From the Guidelines
If you're taking Eliquis (apixaban) and scheduled for a colonoscopy, you should typically stop taking it 48 hours before the procedure, as recommended by the most recent guidelines 1. For patients with normal kidney function, this 2-day window allows the medication to clear from your system sufficiently to reduce bleeding risk during the colonoscopy. The decision to stop Eliquis should be made in consultation with the doctor who prescribed it and the doctor performing the colonoscopy, as individual circumstances may require different timing. Key factors to consider include the type of procedure being performed during the colonoscopy, such as polyp removal, and the patient's individual bleeding risk. After the colonoscopy, Eliquis can usually be resumed 24-48 hours later, depending on the specifics of the procedure and the patient's condition. It's also important to note that for patients with reduced kidney function, the doctor might recommend stopping Eliquis 3 days before the procedure, as the drug's clearance is affected by renal function 1. Eliquis works by inhibiting Factor Xa in the clotting cascade, and temporarily discontinuing it allows for normal clotting during invasive procedures like colonoscopy. In some cases, particularly for patients with atrial fibrillation or a history of blood clots, the doctor might recommend temporary bridging therapy with a different anticoagulant during the period when Eliquis is stopped 1. The management strategy for stopping Eliquis before a procedure like colonoscopy should follow a pharmacokinetic-based approach, taking into account the drug's half-life and the patient's renal function 1. This approach ensures that the risk of bleeding is minimized while also considering the risk of thrombotic events.
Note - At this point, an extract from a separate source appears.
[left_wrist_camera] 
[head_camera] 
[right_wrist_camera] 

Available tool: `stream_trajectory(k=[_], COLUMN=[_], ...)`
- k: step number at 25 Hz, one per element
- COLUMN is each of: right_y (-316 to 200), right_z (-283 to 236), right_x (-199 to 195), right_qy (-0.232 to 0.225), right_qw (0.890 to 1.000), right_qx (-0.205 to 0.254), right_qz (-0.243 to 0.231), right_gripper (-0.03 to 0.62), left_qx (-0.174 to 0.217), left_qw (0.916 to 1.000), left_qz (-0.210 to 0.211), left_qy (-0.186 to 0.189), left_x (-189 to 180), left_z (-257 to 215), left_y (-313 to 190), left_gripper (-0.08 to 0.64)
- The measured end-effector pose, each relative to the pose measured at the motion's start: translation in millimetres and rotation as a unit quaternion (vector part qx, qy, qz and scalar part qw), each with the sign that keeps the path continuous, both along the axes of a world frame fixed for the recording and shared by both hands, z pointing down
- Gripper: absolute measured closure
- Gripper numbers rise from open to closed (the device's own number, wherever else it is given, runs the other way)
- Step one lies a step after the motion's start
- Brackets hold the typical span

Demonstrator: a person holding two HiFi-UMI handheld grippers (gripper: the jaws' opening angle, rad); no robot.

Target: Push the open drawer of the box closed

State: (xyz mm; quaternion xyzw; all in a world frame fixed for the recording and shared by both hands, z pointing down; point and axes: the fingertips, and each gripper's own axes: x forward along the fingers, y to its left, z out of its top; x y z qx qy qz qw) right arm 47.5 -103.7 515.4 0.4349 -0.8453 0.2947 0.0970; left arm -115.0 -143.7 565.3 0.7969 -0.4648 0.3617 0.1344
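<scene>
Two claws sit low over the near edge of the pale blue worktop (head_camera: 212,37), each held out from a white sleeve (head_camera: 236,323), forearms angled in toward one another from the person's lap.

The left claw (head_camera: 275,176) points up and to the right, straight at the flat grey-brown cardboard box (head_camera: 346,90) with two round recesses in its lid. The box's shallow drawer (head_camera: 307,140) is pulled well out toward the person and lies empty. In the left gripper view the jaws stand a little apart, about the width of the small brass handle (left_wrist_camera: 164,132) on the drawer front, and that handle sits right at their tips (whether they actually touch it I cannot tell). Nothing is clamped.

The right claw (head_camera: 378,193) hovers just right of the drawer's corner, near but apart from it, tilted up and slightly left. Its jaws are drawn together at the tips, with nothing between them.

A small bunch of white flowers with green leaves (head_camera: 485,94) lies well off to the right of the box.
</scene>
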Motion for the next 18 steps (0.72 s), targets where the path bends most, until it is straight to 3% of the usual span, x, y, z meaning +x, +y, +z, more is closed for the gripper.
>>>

Given the most recent guidelines, stopping Eliquis 48 hours before a colonoscopy is the recommended approach for most patients, with adjustments made based on individual patient factors 1.
From the FDA Drug Label
2.3 Temporary Interruption for Surgery and Other Interventions Apixaban tablets should be discontinued at least 48 hours prior to elective surgery or invasive procedures with a moderate or high risk of unacceptable or clinically significant bleeding Apixaban tablets should be discontinued at least 24 hours prior to elective surgery or invasive procedures with a low risk of bleeding or where the bleeding would be non-critical in location and easily controlled.
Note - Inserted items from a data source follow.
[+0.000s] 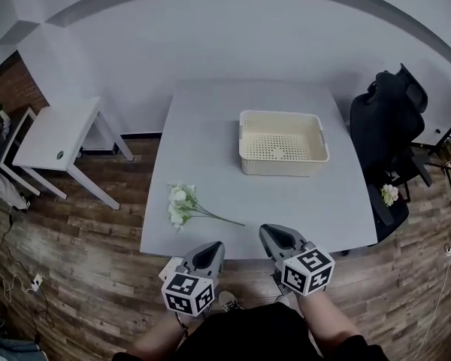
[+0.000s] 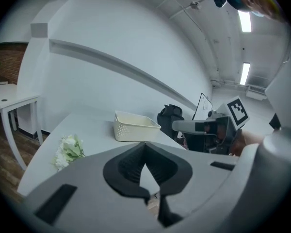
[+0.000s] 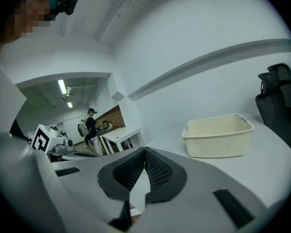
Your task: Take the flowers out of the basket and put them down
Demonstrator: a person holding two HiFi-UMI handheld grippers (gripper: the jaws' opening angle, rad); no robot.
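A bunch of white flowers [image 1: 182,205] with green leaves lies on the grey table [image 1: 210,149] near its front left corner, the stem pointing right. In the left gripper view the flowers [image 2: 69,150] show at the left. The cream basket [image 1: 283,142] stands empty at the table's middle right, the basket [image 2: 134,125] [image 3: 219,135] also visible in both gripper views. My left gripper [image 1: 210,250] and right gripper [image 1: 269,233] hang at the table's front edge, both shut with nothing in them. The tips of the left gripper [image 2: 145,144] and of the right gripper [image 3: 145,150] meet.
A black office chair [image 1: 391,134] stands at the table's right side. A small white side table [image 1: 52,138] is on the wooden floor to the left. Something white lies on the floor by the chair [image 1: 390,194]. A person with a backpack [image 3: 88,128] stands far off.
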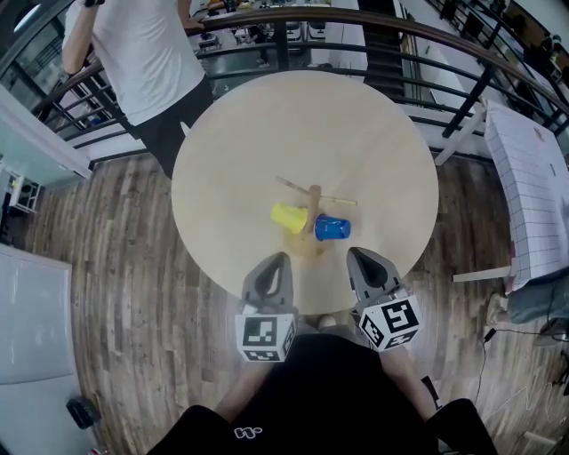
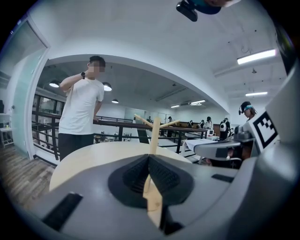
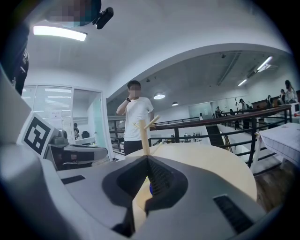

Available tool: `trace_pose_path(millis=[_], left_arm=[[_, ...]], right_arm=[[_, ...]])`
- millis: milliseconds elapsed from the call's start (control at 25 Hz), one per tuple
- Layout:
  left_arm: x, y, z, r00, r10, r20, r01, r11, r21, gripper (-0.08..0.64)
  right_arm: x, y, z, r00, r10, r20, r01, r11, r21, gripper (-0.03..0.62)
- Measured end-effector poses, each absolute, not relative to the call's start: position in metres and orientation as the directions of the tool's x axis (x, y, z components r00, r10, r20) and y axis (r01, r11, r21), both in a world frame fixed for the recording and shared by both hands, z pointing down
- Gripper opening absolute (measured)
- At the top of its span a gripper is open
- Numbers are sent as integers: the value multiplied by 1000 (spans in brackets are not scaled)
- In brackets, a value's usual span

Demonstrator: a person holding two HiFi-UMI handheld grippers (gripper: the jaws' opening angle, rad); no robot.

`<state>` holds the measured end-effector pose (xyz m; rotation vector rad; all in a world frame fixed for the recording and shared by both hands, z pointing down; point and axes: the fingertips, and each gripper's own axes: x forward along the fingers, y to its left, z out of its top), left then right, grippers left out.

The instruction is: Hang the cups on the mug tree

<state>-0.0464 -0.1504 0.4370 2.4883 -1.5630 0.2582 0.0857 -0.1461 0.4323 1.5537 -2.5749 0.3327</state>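
A wooden mug tree (image 1: pixel 313 206) stands near the front of the round table (image 1: pixel 231 151). A yellow cup (image 1: pixel 288 217) hangs at its left side and a blue cup (image 1: pixel 332 227) at its right. My left gripper (image 1: pixel 276 264) is shut and empty, close to the table's near edge, left of the tree. At the tree's right, my right gripper (image 1: pixel 360 259) is also shut and empty. The tree's post (image 2: pixel 154 134) rises beyond the shut jaws in the left gripper view. In the right gripper view the post (image 3: pixel 142 136) shows too, with a sliver of the blue cup (image 3: pixel 150 188) behind the jaws.
A person in a white shirt (image 1: pixel 142 53) stands at the table's far left by a dark railing (image 1: pixel 373 27). A white table (image 1: pixel 533 187) stands to the right. Wooden floor surrounds the round table.
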Motion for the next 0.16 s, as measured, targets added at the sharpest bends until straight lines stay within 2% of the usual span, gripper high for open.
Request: trace_pose_path(millis=[160], left_arm=[[-42, -150, 438, 435, -865, 249, -899, -432, 68, 12]], right_arm=[[88, -147, 433, -466, -859, 211, -885, 450, -122, 9]])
Stopping Eliquis (apixaban) before colonoscopy:
- The recommended duration to stop apixaban before a procedure depends on the bleeding risk associated with the procedure.
- For procedures with a moderate or high risk of bleeding, apixaban should be stopped at least 48 hours before the procedure.
- For procedures with a low risk of bleeding, apixaban should be stopped at least 24 hours before the procedure.
- Since colonoscopy is generally considered a procedure with a low to moderate risk of bleeding, apixaban should be stopped at least 24 to 48 hours before the procedure, depending on the specific circumstances and the clinician's judgment 2.
From the Research
Stopping Eliquis Before Colonoscopy
- The decision to stop Eliquis (apixaban) before a colonoscopy depends on the individual patient's risk of thromboembolism and bleeding 3.
- For patients undergoing colonoscopic polypectomy, the overall risk of postpolypectomy bleeding is less than 0.5% 3.
- The direct oral anticoagulants (DOACs), such as apixaban, have a rapid onset and offset of action, and periprocedural bridging is generally not necessary 3.
- A study found that apixaban patients had a lower risk of recurrent venous thromboembolism and major bleeding compared to low-molecular-weight heparin (LMWH) and warfarin patients 4.
Management of Anticoagulants During Colonoscopy
- The management of anticoagulants during colonoscopy involves weighing the risk of thromboembolism against the risk of bleeding 5, 3.
- For low-risk procedures, such as colonoscopy with biopsy, it is not necessary to adjust anticoagulation 5.
- For high-risk procedures, such as polypectomy, the decision to interrupt or continue anticoagulants will involve considerable exercise of clinical judgment 3.
- A study found that fixed-dose high-risk thromboprophylactic therapy with low-molecular-weight heparin is safe and effective as a bridging therapy in patients undergoing colonoscopy or gastroscopy 6.
Bridging Therapy During Interruption of Oral Anticoagulation
- Bridging therapy with low-molecular-weight heparin may be necessary for patients at high risk of thromboembolism who require interruption of oral anticoagulation for colonoscopy or gastroscopy 6.
- A study found that apixaban is a potential option for cancer patients with venous thromboembolism, with a lower risk of recurrent venous thromboembolism and major bleeding compared to LMWH and warfarin 7, 4.